▸ **Work required**
Extract, from the listing that follows, each line containing the word "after".

▸ **Provided material**
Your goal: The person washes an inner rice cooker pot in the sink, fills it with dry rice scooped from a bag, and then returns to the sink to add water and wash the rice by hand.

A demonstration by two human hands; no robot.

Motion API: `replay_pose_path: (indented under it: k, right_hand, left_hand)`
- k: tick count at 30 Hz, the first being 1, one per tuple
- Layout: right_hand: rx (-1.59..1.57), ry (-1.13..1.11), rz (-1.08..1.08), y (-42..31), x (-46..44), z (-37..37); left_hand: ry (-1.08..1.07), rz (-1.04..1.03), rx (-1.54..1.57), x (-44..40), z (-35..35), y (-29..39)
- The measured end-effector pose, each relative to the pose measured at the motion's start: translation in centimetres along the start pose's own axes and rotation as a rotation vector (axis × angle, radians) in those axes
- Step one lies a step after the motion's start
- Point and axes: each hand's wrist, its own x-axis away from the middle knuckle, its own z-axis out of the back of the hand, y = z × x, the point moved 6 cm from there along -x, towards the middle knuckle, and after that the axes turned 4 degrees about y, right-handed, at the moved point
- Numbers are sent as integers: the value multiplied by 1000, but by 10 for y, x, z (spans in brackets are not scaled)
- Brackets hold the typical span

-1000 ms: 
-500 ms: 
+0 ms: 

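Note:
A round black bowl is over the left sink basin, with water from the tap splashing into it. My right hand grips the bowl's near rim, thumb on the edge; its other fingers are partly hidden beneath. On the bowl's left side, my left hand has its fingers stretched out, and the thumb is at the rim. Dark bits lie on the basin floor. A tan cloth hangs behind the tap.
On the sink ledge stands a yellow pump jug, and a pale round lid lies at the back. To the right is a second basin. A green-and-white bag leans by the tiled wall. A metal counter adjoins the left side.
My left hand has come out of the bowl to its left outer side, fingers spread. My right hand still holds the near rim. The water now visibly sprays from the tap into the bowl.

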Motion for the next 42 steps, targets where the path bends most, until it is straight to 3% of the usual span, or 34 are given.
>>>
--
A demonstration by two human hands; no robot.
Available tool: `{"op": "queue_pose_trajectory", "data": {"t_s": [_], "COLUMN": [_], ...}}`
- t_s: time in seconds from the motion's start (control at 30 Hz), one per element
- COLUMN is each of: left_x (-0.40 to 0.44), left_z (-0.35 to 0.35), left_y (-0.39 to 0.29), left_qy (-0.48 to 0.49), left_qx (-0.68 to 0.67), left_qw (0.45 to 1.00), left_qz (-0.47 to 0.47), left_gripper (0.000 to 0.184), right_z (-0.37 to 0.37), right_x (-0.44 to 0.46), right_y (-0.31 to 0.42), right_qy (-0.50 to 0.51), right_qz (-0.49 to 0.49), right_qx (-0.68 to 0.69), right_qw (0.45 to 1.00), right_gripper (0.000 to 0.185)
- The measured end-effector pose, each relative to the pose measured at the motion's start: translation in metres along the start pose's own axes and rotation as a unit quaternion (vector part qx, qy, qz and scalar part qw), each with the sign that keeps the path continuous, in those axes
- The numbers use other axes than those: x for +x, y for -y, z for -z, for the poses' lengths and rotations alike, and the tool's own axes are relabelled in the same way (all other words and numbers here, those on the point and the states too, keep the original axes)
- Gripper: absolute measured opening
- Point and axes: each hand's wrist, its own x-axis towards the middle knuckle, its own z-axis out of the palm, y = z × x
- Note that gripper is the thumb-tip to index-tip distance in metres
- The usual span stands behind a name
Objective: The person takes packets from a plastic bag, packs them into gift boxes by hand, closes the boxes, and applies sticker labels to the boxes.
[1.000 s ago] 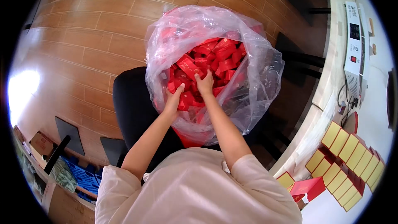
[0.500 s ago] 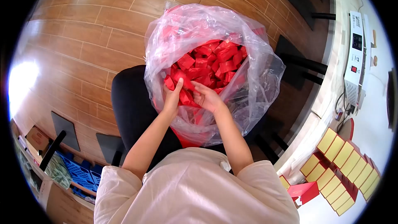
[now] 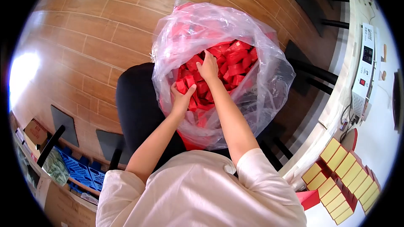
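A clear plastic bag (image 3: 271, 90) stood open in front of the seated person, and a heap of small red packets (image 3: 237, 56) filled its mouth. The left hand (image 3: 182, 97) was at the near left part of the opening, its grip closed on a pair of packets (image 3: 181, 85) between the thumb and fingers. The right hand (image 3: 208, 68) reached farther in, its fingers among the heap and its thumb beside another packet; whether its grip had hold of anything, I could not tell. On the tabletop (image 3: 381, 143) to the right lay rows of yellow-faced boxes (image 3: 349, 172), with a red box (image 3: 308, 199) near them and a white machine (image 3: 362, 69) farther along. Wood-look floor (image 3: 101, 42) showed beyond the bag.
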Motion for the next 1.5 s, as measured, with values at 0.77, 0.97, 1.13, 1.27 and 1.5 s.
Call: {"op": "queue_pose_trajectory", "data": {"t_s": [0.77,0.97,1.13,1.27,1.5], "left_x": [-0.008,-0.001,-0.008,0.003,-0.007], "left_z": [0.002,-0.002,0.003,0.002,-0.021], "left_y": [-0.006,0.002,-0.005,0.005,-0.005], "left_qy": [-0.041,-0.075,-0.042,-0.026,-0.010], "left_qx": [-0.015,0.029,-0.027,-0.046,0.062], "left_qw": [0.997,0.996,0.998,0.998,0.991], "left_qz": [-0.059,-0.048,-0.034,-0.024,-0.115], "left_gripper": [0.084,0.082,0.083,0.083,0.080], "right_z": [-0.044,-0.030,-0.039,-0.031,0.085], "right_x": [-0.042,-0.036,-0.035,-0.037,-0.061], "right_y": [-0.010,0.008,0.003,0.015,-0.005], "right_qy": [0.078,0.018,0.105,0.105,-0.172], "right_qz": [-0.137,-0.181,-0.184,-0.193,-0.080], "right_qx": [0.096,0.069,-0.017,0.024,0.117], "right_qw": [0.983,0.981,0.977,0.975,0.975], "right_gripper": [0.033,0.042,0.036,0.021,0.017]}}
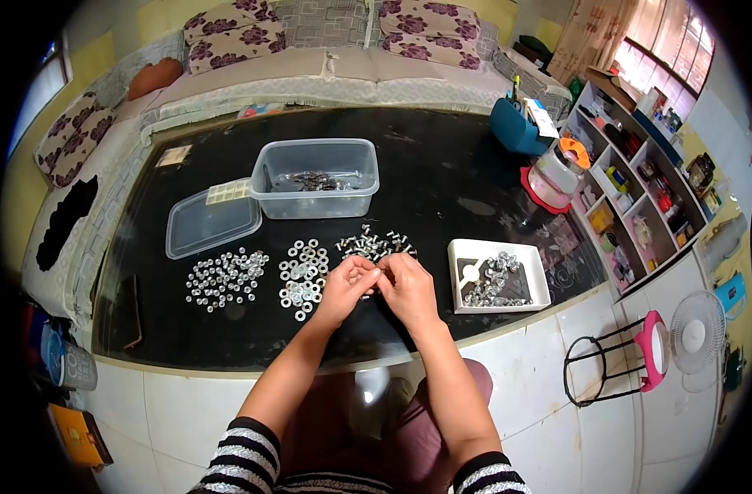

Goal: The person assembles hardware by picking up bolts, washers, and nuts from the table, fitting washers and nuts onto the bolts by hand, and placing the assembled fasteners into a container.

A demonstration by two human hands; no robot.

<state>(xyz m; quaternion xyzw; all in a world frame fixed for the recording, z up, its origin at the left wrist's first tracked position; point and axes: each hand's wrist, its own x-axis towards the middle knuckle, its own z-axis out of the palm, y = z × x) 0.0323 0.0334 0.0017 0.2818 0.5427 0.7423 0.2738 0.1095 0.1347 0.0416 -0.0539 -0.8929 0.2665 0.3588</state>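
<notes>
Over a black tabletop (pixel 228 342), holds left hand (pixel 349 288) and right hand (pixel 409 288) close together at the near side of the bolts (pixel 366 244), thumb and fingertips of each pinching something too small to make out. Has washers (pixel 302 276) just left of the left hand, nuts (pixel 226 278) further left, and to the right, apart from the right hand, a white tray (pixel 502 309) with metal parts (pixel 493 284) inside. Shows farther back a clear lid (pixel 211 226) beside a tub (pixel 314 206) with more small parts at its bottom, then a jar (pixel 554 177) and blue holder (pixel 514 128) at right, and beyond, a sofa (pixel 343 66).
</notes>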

▸ **Completed exercise**
- Step one lies a step after the motion's start
- Point and axes: each hand's wrist, its own x-axis away from the middle knuckle, its own z-axis out of the back of the hand, y = z × x, the point moved 6 cm from there along -x, towards the middle knuckle, and after that the axes turned 4 degrees about y, right-handed, at the moved point

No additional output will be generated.